Representative low-magnification and SEM-SEI fractographies of the different cross-section specimens after tensile tests. a–d Ø 10 mm, e–h 6 9 6 mm, and i–l 6 9 3 mm. The color borders of the b–d, f–h, and j–l images correspond to SEM-SEI from the regions highlighted with rectangular marks (red center, blue edges, and yellow interface between them) in the fracture surface images (a, e, i)

“Circular and square cross-section specimens showed superior mechanical strength with similar mechanical behavior to high-stress-triaxiality parts subjected to tensile tests,” concluded the researchers. “A complex diffuse initial stress state favors yielding while symmetrical radial strain distribution favors increased stress triaxiality and consequently constrains plastic deformation and increases the maximum load.

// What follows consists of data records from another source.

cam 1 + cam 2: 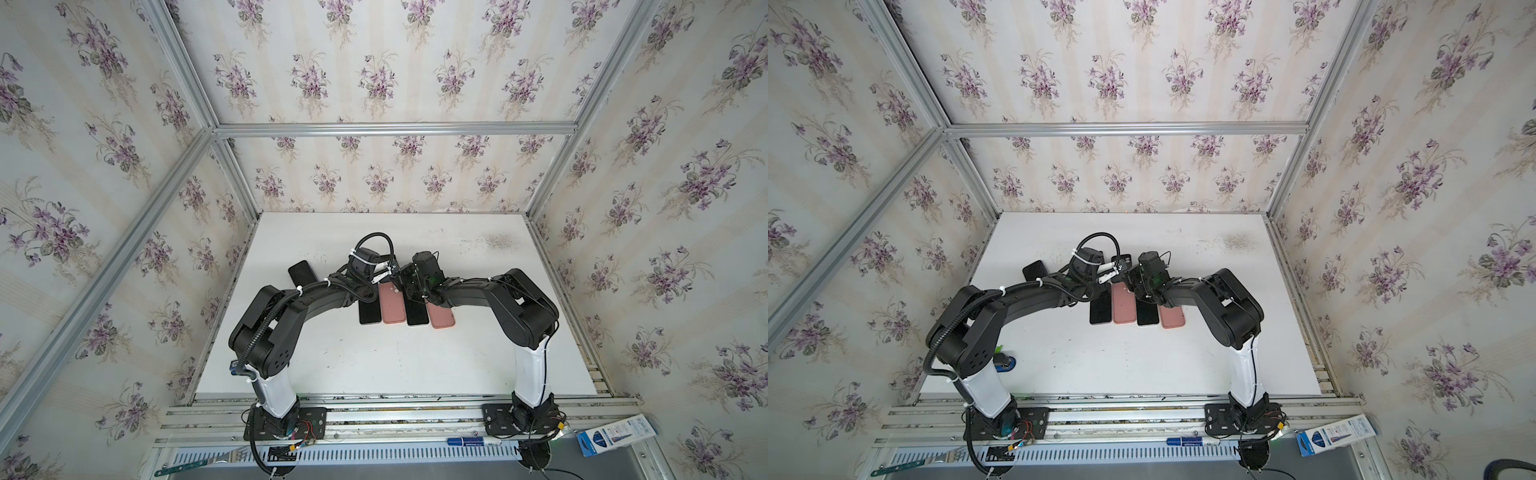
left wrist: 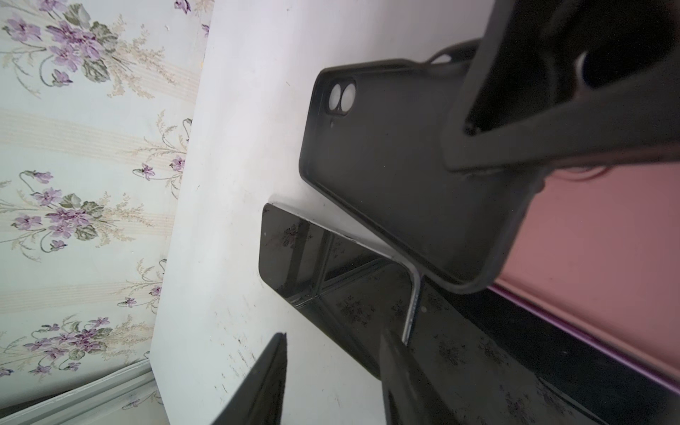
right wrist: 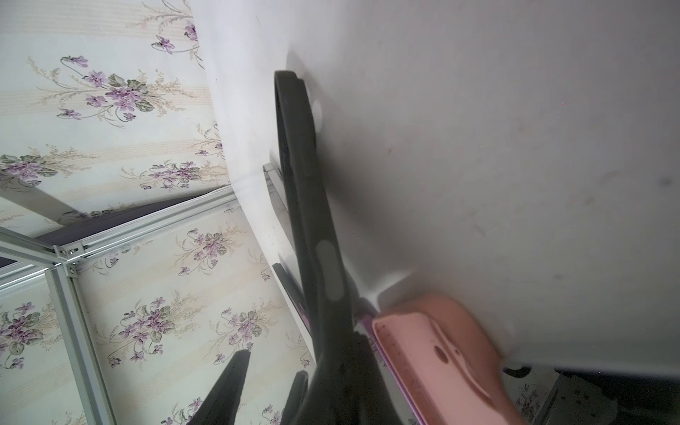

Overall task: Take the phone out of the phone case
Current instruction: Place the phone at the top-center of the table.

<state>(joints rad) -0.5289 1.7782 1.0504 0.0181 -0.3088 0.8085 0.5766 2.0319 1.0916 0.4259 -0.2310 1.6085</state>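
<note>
My right gripper (image 1: 399,279), mid-frame in both top views, pinched the black phone case (image 2: 386,165), raised and tilted. My left gripper (image 2: 335,333) stood spread beside the bare phone (image 2: 312,257) lying on the table (image 2: 228,184).

Violet-sprig wallpaper (image 1: 374,75) on striped cream ground covers the walls at 9, 12 and 3 o'clock, set in aluminium frame bars (image 1: 395,129). White tabletop (image 1: 374,365), scuffed, grey smudge (image 1: 496,241) toward 1 o'clock; slotted metal rails (image 1: 374,415) along its 6 o'clock edge.
</note>
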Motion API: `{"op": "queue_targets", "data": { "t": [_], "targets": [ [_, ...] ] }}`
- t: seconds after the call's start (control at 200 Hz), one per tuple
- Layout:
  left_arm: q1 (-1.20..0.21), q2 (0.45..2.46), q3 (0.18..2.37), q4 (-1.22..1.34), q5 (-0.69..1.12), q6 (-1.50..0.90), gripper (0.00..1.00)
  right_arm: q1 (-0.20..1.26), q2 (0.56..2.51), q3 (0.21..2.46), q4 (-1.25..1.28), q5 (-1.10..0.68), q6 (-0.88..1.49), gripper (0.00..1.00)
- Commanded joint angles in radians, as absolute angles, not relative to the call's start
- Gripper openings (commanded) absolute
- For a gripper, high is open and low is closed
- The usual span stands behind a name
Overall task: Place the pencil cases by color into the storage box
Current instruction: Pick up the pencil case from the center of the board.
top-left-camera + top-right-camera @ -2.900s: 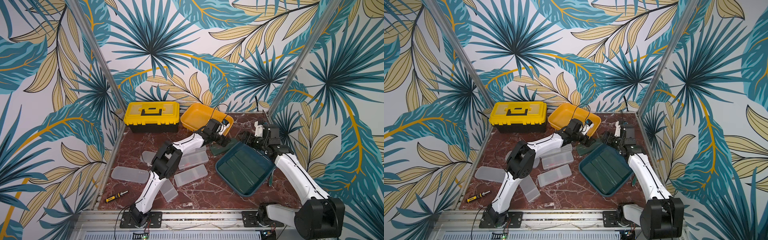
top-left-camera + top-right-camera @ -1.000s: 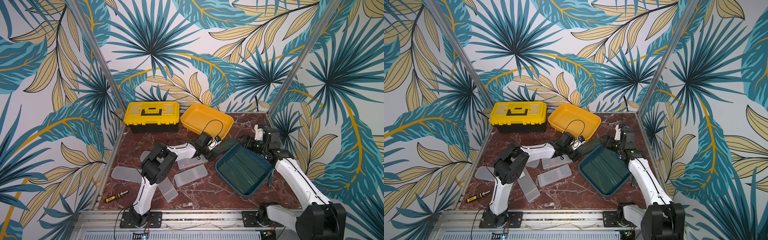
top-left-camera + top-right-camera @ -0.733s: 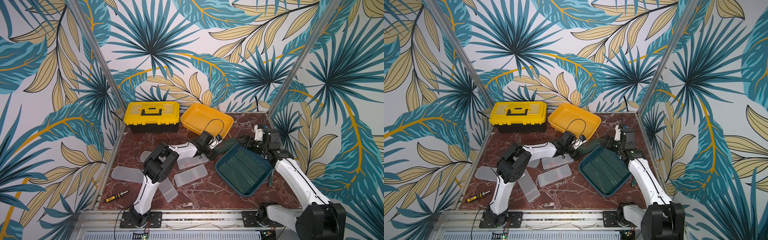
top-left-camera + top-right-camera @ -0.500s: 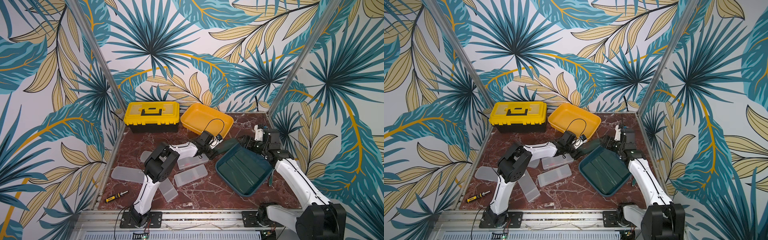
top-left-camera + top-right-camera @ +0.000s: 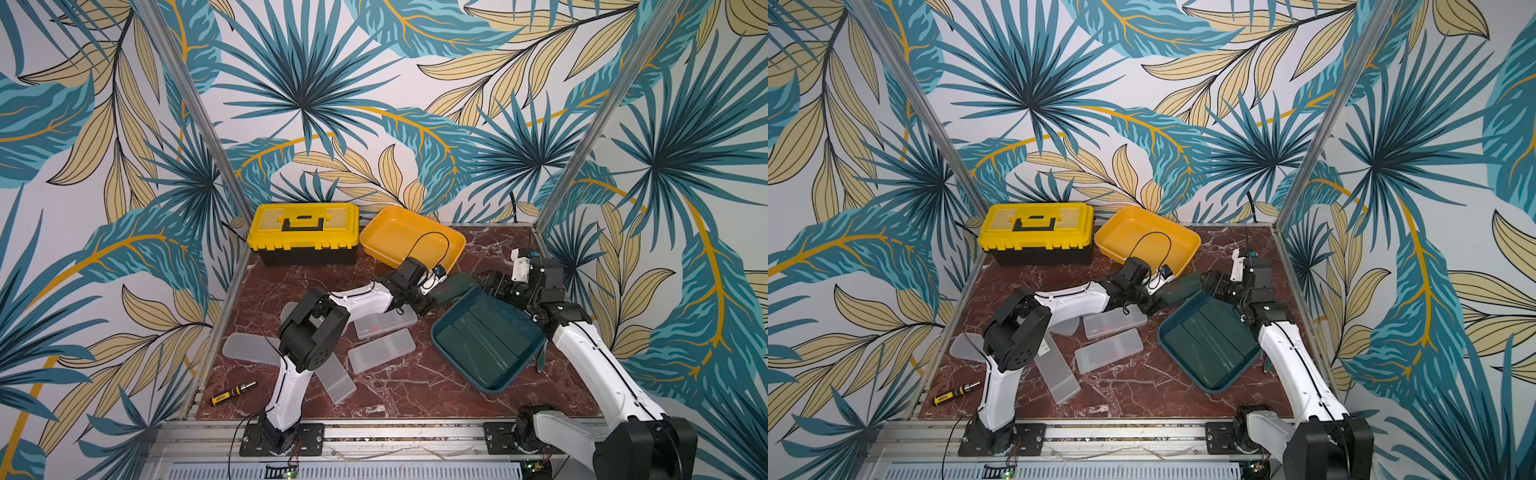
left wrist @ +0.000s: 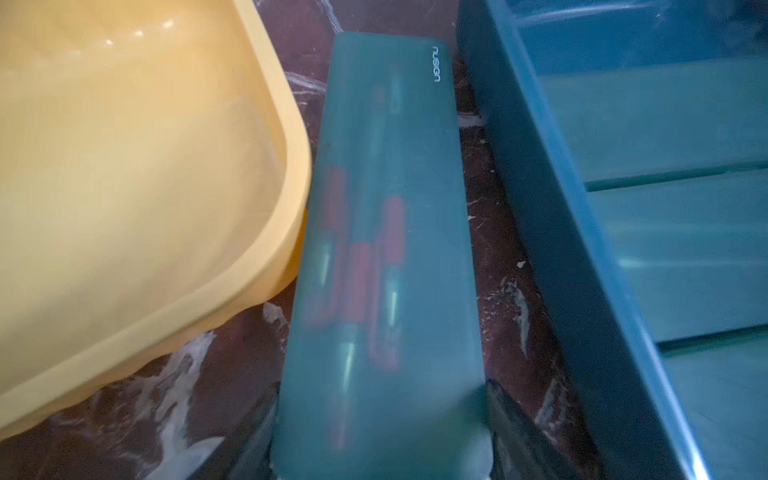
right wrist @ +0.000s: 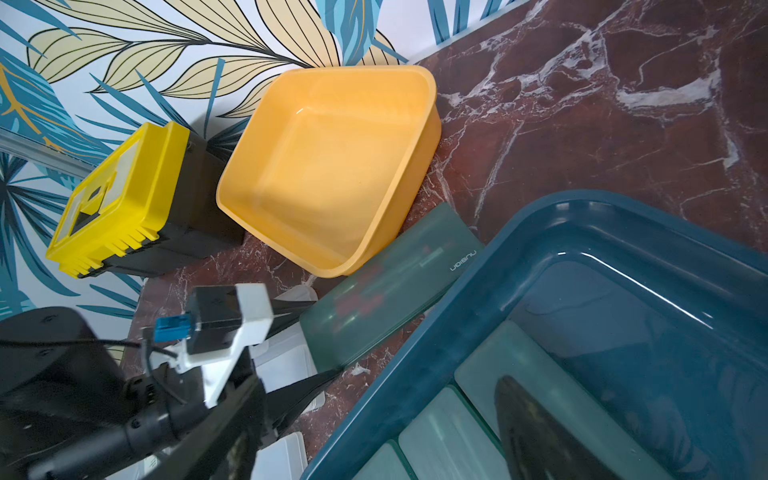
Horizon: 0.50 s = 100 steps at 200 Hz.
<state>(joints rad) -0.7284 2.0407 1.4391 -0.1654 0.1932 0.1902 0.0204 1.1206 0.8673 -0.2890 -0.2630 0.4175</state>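
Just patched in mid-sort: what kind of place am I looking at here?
Likely a staged robot test cell, not a real workplace: leaf-print wall panels on aluminium posts enclose a marble-look tabletop, with a metal mounting rail along its front.

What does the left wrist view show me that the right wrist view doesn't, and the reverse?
Only left wrist: pen outlines readable through the dark green pencil case. Only right wrist: the yellow toolbox, frosted white cases, and the left hand from outside, shut on the green case's end. Both: that case, the yellow bin beside it, and the blue bin holding green cases.
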Motion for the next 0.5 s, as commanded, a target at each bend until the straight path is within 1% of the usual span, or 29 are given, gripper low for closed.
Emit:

“Fracture mode and micro-mechanisms of fracture are strongly influenced by the width/thickness ratio. Symmetrical specimens showed ductile cup-and-cone fractures and marked transition zones could be observed at the surface. The central region of the sample failed due to nucleation and the growth of voids in the tensile direction, while the periphery showed elongated dimples in the direction of higher shear stress. In very thin samples, the plane-stress condition applies, and no transition zones were observed with shear lip as the predominant failure mechanism.”